WORK ORDER: All of the data must be output without alteration.

--------

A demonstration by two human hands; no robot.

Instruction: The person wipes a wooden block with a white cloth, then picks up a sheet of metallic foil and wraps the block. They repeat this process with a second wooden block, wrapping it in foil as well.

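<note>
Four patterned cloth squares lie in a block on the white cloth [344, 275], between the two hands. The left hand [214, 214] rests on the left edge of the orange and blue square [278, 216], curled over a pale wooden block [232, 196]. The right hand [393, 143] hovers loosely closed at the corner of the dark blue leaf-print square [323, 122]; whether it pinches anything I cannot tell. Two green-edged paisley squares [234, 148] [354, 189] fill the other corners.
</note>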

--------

RESPONSE TO THE EXERCISE:
A demonstration by two human hands; no robot.

Instruction: The person wipes a wooden block with a white cloth, then picks up a sheet of metallic foil and wraps the block. They repeat this process with a second wooden block, wrapping it in foil as well.

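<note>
Four patterned cloth squares lie in a block on the white cloth [344, 275], between the two hands. The left hand [214, 214] rests on the left edge of the orange and blue square [278, 216], curled over a pale wooden block [232, 196]. The right hand [393, 143] hovers loosely closed at the corner of the dark blue leaf-print square [323, 122]; whether it pinches anything I cannot tell. Two green-edged paisley squares [234, 148] [354, 189] fill the other corners.
</note>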

What the exercise required is now done.